I just watched my teenage son back out of the driveway with a big smile, a wave, and an “I love you, Mom!” He’s driving to Utah…alone…to meet a friend. Together, they will tramp around the country for two weeks–Sight-seeing, camping, snacks, and young man independence.
Shortly after he was born–holding my fresh, newborn in my still shaking arms–my mother-in-law smiled at me and said, “…and now you can begin to let go.” I didn’t know then the truth of her words. Parenting is about the millions of little ways that we let go of our children every day. The millions of little cuts and heartbreaks as they toddle off into the big, wide world.

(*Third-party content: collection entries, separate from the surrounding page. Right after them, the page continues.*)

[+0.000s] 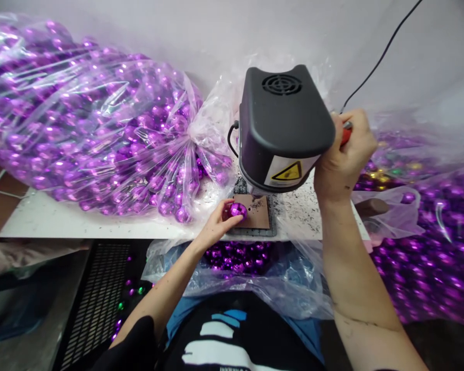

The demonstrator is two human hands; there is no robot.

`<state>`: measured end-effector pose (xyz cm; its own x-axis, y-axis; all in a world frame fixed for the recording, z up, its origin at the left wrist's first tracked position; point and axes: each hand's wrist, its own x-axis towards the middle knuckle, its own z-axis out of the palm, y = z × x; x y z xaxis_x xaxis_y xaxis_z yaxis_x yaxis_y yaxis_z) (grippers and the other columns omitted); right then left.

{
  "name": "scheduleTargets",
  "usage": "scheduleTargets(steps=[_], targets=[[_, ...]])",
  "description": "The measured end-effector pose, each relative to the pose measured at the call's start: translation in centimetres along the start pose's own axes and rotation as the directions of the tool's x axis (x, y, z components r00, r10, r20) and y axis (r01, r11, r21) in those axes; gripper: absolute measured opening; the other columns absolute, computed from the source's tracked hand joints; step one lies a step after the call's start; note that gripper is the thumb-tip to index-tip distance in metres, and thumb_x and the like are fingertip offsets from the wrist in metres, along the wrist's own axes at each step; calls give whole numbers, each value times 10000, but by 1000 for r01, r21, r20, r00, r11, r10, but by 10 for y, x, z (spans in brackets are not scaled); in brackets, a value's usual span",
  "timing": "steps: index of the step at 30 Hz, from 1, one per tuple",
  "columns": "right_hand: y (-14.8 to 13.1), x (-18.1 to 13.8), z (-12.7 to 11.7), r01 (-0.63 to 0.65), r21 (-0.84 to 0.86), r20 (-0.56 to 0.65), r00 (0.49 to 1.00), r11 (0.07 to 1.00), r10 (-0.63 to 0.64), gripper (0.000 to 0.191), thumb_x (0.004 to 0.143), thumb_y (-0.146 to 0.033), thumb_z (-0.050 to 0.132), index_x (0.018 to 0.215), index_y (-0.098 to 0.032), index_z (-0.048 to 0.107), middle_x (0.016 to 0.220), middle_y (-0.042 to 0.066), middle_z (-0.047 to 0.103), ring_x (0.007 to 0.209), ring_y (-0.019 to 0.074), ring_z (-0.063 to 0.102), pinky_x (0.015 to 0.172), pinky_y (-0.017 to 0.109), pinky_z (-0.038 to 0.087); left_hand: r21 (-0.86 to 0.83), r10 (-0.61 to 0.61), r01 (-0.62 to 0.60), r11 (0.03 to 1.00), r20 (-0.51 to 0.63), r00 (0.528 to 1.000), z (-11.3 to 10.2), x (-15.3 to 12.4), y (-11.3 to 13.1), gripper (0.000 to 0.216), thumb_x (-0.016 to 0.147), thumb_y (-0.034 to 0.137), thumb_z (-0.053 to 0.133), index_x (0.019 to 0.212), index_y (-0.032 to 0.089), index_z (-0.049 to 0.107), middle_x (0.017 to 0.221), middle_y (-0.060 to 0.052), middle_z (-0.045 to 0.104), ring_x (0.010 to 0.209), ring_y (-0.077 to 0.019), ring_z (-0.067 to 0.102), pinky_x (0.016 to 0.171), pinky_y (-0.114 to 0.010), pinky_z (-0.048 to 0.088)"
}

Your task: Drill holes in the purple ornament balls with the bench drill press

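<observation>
On the black machine (284,116), a white label (291,171) carries a yellow warning triangle; its small print is too blurred to read. The machine's casing is smooth and rounded, with ring-shaped vents on top. The right hand (347,154) is closed around its red handle (346,135). The left hand (217,222) pinches a shiny, faceted purple ball (238,209) at the left side of the flat brown board (261,218), below the machine. Similar balls fill the wrinkled transparent bag (100,123) at left.
</observation>
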<state>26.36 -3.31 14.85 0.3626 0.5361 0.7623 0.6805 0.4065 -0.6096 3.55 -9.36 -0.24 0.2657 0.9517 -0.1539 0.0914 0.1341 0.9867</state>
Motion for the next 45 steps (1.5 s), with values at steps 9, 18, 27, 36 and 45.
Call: scheduleTargets(steps=[9, 18, 27, 36, 45], targets=[[-2, -1, 0, -31, 62, 30, 999, 998, 29, 611, 912, -767, 369, 755, -187, 477, 613, -68, 306, 601, 60, 269, 580, 240, 277, 404, 255, -230, 885, -8, 967, 19, 26, -12, 417, 897, 326, 689, 1268, 197, 548, 1181, -78, 689, 1071, -230, 662, 981, -397, 519], [-3, -2, -1, -29, 103, 32, 999, 994, 25, 590, 921, -745, 391, 749, -185, 460, 616, -70, 307, 592, 50, 273, 576, 235, 270, 686, 442, -335, 646, 22, 897, 39, 32, -20, 399, 847, 320, 739, 1197, 205, 586, 1226, -111, 625, 1132, -273, 599, 960, -405, 490], [-4, -4, -2, -2, 56, -2, 1000, 998, 2, 561, 943, -698, 415, 746, -178, 486, 602, -68, 324, 567, 47, 282, 544, 236, 265, 633, 477, -378, 675, 16, 879, 44, 40, -35, 457, 842, 355, 728, 1228, 191, 546, 1183, -107, 662, 1140, -282, 595, 1019, -442, 421], [8, -68, -21, 269, 68, -186, 950, 961, -252, 175, 961, -386, 552, 942, -222, 611, 737, -26, 562, 599, 91, 547, 574, 268, 437, 647, 491, -387, 657, 23, 871, 43, 37, -36, 466, 882, 374, 692, 1281, 188, 538, 1265, -130, 642, 1207, -301, 565, 1069, -465, 390], [28, -108, -28, 296, 113, -108, 953, 948, -284, 127, 909, -295, 599, 994, -199, 595, 800, 4, 592, 764, 160, 646, 597, 313, 534, 622, 521, -429, 655, 39, 852, 45, 37, -36, 431, 886, 310, 678, 1276, 193, 538, 1172, -95, 689, 1124, -274, 622, 1032, -434, 416]])
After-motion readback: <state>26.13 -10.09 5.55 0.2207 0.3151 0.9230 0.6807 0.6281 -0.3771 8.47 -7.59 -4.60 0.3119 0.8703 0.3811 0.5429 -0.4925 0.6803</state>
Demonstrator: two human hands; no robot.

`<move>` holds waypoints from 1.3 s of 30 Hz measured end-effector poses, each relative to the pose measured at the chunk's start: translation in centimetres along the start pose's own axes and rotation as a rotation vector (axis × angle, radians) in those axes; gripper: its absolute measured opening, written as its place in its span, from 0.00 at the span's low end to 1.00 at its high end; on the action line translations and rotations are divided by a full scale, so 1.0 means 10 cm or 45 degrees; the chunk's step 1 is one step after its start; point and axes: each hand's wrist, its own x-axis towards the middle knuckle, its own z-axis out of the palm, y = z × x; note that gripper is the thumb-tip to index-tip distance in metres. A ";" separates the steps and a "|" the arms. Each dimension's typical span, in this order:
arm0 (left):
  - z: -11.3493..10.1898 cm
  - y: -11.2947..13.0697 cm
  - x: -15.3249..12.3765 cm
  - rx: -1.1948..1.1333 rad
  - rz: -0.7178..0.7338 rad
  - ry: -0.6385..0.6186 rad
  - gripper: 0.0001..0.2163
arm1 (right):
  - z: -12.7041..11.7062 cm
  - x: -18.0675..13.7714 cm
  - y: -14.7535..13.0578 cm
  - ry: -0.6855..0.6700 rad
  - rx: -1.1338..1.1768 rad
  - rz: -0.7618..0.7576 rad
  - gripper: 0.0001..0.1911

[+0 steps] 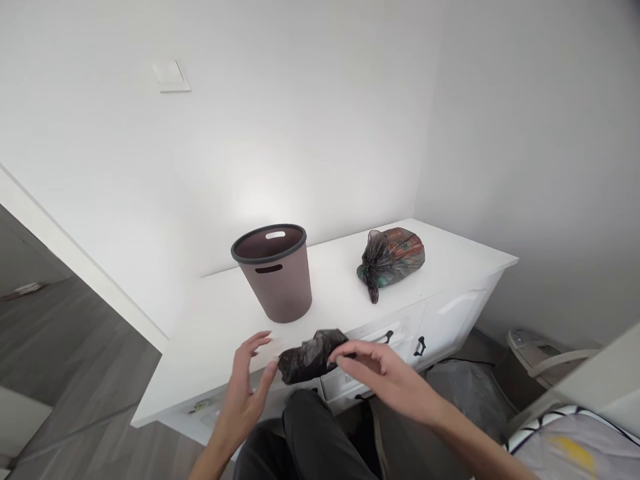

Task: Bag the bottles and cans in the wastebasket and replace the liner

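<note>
A crumpled black plastic bag [311, 357] hangs over the front edge of the white cabinet top. Its right end is pinched between the thumb and fingers of my right hand [393, 380]. At the other end, my left hand [246, 387] has its fingers spread, with the thumb tip at or very near the plastic. Behind my left hand an upright mauve trash bin [283, 290] with a dark rim and slot handles stands on the cabinet. Farther right lies a knotted, see-through dark trash bag [395, 257] with reddish and green contents.
The white cabinet [335, 283] has black handles and stands against the wall, below a light switch [171, 77]. A lidded grey container [535, 353] is on the floor at right, near a pale padded item [565, 447]. My legs [320, 433] are close to the cabinet front.
</note>
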 end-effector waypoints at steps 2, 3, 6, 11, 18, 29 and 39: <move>0.04 0.34 -0.06 -0.075 0.135 -0.198 0.22 | -0.08 -0.02 -0.18 0.057 0.189 -0.027 0.19; 0.04 0.50 -0.06 -0.117 0.153 -0.303 0.21 | -0.11 -0.01 -0.24 0.100 0.250 -0.038 0.19; 0.04 0.80 -0.04 -0.194 0.110 -0.516 0.18 | -0.15 0.05 -0.26 0.251 0.316 -0.021 0.19; 0.07 0.78 -0.06 -0.167 0.027 -0.298 0.19 | -0.02 0.00 -0.12 0.533 0.252 -0.047 0.29; 0.08 0.79 -0.16 -0.067 0.078 -0.150 0.19 | 0.37 -0.12 -0.13 0.382 0.237 -0.033 0.41; -0.34 0.03 -0.16 -0.332 -0.385 0.085 0.23 | 0.25 0.01 0.08 0.776 0.468 0.289 0.35; -0.68 0.12 -0.08 -0.167 -0.264 0.292 0.22 | 0.26 0.05 -0.18 0.654 0.350 0.250 0.37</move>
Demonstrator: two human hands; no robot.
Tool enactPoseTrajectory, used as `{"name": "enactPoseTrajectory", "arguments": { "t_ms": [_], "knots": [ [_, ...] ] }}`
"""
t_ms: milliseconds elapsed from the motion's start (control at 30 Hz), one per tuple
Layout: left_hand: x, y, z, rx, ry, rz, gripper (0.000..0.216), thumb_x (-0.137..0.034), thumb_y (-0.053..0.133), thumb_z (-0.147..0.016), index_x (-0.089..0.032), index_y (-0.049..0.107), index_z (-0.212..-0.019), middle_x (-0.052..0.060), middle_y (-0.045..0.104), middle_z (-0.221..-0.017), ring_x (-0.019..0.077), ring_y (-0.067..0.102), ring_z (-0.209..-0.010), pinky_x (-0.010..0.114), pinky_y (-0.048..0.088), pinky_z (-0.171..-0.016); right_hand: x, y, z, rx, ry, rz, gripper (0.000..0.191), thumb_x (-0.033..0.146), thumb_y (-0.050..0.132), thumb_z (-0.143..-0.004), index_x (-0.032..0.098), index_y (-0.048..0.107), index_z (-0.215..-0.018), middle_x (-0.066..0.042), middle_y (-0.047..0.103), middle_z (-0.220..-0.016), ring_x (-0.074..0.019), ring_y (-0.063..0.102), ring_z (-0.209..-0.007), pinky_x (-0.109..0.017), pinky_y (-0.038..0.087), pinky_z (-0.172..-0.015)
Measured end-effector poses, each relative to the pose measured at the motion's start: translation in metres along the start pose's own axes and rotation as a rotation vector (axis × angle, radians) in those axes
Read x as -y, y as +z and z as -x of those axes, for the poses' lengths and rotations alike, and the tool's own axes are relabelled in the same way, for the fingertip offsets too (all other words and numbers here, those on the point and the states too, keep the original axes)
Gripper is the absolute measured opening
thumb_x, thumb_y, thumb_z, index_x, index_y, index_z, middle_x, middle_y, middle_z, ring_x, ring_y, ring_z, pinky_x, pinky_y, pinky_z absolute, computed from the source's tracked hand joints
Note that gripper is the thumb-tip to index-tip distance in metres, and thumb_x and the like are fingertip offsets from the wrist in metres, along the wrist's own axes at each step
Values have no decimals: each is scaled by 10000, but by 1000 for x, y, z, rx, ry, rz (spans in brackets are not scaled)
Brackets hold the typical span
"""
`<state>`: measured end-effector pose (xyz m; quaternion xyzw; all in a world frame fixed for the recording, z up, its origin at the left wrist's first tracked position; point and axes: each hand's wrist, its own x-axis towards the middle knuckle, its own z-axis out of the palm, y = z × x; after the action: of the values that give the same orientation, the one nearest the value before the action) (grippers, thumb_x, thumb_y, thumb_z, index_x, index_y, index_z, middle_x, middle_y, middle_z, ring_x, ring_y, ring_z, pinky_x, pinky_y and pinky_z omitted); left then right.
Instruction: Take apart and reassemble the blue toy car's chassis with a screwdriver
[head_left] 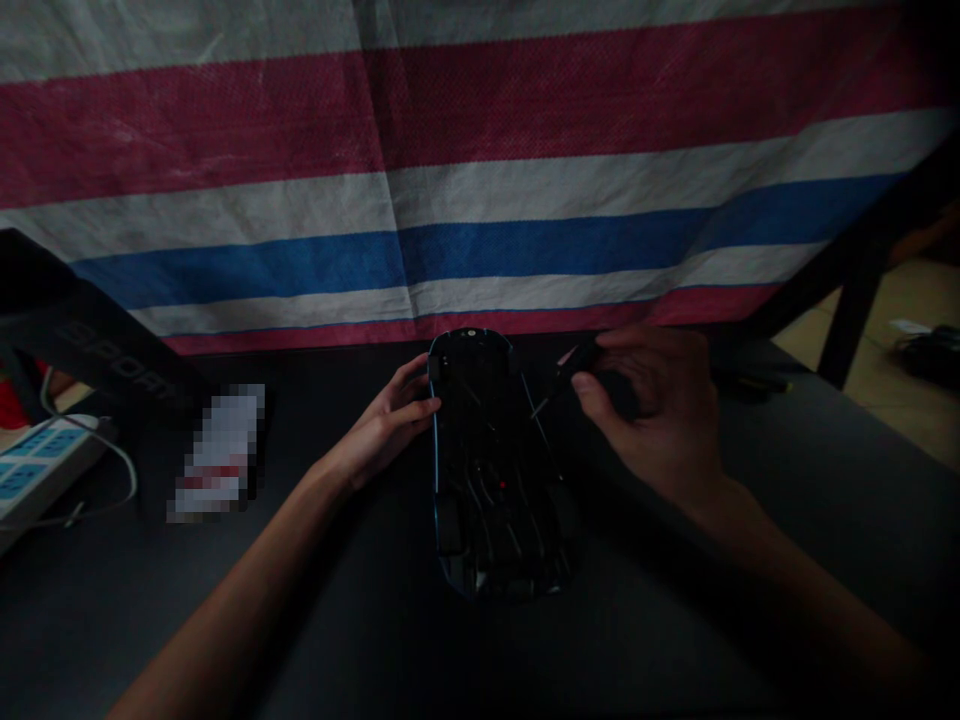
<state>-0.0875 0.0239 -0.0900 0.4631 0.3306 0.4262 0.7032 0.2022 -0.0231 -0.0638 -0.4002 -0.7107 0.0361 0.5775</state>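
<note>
Forearms, upturned toy car against left grip

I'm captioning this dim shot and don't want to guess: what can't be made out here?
All in the head view:
- Toy car: fine details of its upturned underside are lost in shadow.
- Thin-tipped tool: the right hand covers part of its handle; darkness leaves tip contact with the car uncertain.
- Pale item: pixel blocks mask what it is.
- Power strip: the left edge cuts it off.
</note>
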Motion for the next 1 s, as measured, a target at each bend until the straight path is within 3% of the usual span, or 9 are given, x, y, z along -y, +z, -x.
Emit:
{"name": "enactPoseTrajectory", "arguments": {
  "t_ms": [133, 233, 400, 467, 600, 833, 1000],
  "knots": [
    [1, -1, 0, 0, -2, -15, 645, -187, 777, -853, -341, 563, -1441, 41, 544, -1498, 302, 483, -1412, 488, 363, -1213, 3, -1, -6, 28, 6, -30, 374, 209, 666, -943, 336, 518, -1262, -53, 623, -1155, -238, 719, -980, -451, 625, -873],
    [2, -3, 0, 19, 7, -35, 640, -196, 755, -873, -332, 549, -1464, 56, 550, -1489, 303, 483, -1413, 492, 365, -1213, 8, -3, -13, 38, -75, 116, 327, 239, 688, -929, 321, 544, -1211, -49, 651, -1105, -229, 705, -908, -410, 612, -795],
    [2, -5, -1, 36, 24, -29, 651, -198, 758, -872, -340, 542, -1469, 55, 564, -1485, 314, 483, -1425, 504, 363, -1217, 23, -7, -29, 231, -115, 375, 85, 294, 589, -1003, 282, 622, -1080, 8, 702, -836, -160, 649, -660, -314, 533, -635],
    [2, -4, -2, 36, 14, -22, 652, -199, 759, -876, -348, 540, -1471, 50, 573, -1479, 312, 479, -1434, 503, 352, -1227, 29, -7, -37, 288, -130, 403, 115, 292, 549, -1017, 261, 629, -1093, -8, 725, -874, -178, 682, -722, -329, 537, -676],
    [2, -3, -2, 32, 7, -7, 644, -194, 772, -868, -358, 559, -1454, 38, 570, -1490, 313, 470, -1441, 503, 341, -1234, 28, -2, -46, 394, -163, 330, 270, 214, 540, -990, 247, 585, -1254, -70, 726, -1195, -235, 718, -1034, -365, 569, -818],
    [1, -2, -1, 6, -14, -7, 654, -197, 786, -858, -370, 563, -1448, 31, 547, -1506, 312, 452, -1455, 510, 338, -1237, 20, -4, -32, 242, -164, 350, 114, 291, 600, -998, 293, 641, -1105, 4, 758, -944, -184, 712, -733, -316, 545, -642],
    [-1, 0, 0, 19, -14, -12, 650, -209, 785, -861, -358, 558, -1451, 37, 532, -1525, 326, 431, -1471, 522, 326, -1241, 20, -7, -33, 316, -160, 328, 275, 218, 429, -1029, 257, 579, -1256, -60, 721, -1090, -234, 717, -940, -377, 561, -820]
  ]
}}
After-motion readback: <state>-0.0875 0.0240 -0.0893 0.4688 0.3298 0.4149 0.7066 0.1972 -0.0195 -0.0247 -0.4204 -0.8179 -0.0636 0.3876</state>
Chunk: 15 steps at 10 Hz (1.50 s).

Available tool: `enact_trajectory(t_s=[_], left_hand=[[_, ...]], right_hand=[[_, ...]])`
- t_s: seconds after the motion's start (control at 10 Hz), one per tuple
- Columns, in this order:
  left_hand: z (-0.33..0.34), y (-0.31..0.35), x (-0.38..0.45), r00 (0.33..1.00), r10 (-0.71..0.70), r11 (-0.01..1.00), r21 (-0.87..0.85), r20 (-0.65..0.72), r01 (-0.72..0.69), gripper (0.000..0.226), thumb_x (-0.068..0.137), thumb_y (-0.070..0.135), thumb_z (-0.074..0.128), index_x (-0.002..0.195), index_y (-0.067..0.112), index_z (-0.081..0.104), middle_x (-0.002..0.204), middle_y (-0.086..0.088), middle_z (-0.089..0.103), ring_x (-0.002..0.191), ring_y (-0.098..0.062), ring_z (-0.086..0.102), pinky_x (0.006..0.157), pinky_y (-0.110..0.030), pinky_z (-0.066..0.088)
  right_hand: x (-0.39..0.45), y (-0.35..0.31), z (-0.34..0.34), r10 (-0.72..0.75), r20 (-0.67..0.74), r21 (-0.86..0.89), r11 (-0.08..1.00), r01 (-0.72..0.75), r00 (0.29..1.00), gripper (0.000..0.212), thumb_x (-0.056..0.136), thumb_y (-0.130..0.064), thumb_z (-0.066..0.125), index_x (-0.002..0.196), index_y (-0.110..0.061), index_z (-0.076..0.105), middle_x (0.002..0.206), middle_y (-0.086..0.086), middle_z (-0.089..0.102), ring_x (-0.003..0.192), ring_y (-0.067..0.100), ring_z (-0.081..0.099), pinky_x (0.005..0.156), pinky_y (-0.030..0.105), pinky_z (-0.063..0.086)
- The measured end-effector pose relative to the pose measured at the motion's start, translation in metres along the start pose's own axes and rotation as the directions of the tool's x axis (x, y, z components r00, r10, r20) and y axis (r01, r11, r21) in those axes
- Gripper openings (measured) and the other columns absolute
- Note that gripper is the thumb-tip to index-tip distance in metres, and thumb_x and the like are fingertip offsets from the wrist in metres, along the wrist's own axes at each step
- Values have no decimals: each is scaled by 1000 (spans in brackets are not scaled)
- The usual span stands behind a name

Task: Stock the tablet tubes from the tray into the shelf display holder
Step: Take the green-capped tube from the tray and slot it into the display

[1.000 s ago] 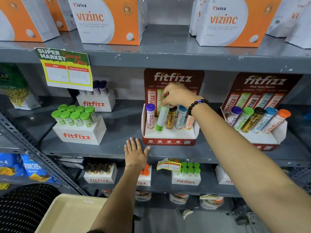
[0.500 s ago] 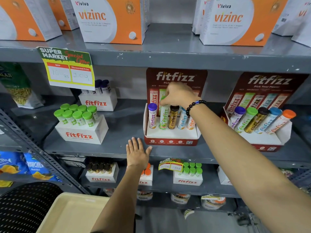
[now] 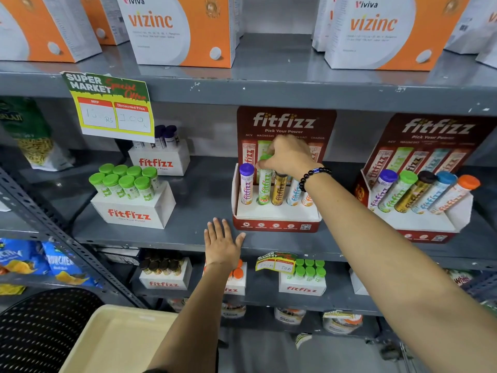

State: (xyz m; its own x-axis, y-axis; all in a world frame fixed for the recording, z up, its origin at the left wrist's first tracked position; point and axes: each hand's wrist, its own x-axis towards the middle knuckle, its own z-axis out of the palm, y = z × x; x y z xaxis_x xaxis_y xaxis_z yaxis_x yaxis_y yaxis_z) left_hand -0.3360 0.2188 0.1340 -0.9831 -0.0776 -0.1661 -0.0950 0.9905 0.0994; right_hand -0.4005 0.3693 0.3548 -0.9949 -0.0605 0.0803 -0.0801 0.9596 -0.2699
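On the shelf, right hand is gripping the green tube, seating it in the holder; left hand is lying flat, fingers spread; release likely comes next

Bare grey metal shelf between white box of green-capped tubes at 9 o'clock and red cardboard display holder; upper shelf edge overhangs at 12.

Grey shelf under fitfizz holders

Two display holders hold five tubes each; eight green-capped tubes fill one white box.
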Motion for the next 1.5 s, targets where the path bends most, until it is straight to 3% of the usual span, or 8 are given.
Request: enact_trajectory(t_s=[0.3, 0.6, 0.9, 1.5], left_hand=[[2, -1, 1, 1000, 12, 1000, 0, -9, -12, 72, 95, 54, 6, 147, 7, -9, 156, -17, -10, 142, -32, -12, 115, -41, -5], [1, -2, 3, 1000, 9, 1000, -4, 2, -9, 72, 95, 54, 6, 147, 7, -9, 155, -17, -11, 142, -31, -13, 116, -41, -5], [3, -2, 3, 1000, 10, 1000, -13, -5, -10, 72, 95, 54, 7, 147, 7, -9, 156, -17, -10, 142, -31, -12, 116, -40, -5], [-3, -1, 4, 999, -8, 1000, -30, 38, 9, 71, 96, 53, 8, 147, 7, -10, 155, -17, -12, 142, -31, -13, 116, -40, -5]], right_hand=[[-1, -6, 0, -34, 30, -16, 999, 34, 999, 50, 72, -50, 72, 107, -15, 68, 113, 4, 68, 106, 25, 57, 98, 39, 38], [6, 0, 3, -34, 4, -26, 999, 34, 999, 44, 77, -49, 68, 105, -15, 69, 112, 5, 68, 106, 25, 57, 97, 39, 37], [-4, 4, 14, -51, 34, -14, 999, 51, 998, 46, 79, -47, 67, 113, -16, 66, 122, 11, 59, 119, 29, 45, 102, 40, 33], [-8, 16, 29, -89, -51, 11, 996, 90, 995, 57, 80, -56, 60, 116, -12, 61, 123, 11, 57, 123, 28, 43, 107, 45, 29]])
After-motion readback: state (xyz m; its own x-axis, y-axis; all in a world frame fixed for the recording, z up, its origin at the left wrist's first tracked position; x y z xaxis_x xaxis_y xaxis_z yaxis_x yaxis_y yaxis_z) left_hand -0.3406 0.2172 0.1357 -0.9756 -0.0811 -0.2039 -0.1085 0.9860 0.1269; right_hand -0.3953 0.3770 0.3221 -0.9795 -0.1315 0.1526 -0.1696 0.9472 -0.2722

My son has always been an independent free spirit. He takes after his mom. So, when he said he wanted to go travel around with a friend, I agreed. I did the same thing when I was about his age. And I remember at that time my Dad sent me with his blessing and a brand new suitcase for the road. I’m sure his heart was hurting and he was worried every-single-day that I was gone. But he never showed it. He welcomed me home and spent time sitting with me to look through the thousands of pictures that I had taken with my 35mm.
Some have asked me if I consider the consequences of letting go. Of course I do. What happens if he is hurt? What happens if he runs into danger? What happens if their car would break down?
Oh, but what happens if we hold too tightly? What happens if we refuse to let them fly? All good questions. All I know is what I saw on my son’s face when his car backed out of the driveway this evening. A smile to fill this mother’s heart for a lifetime. And for me, that’s worth the letting go.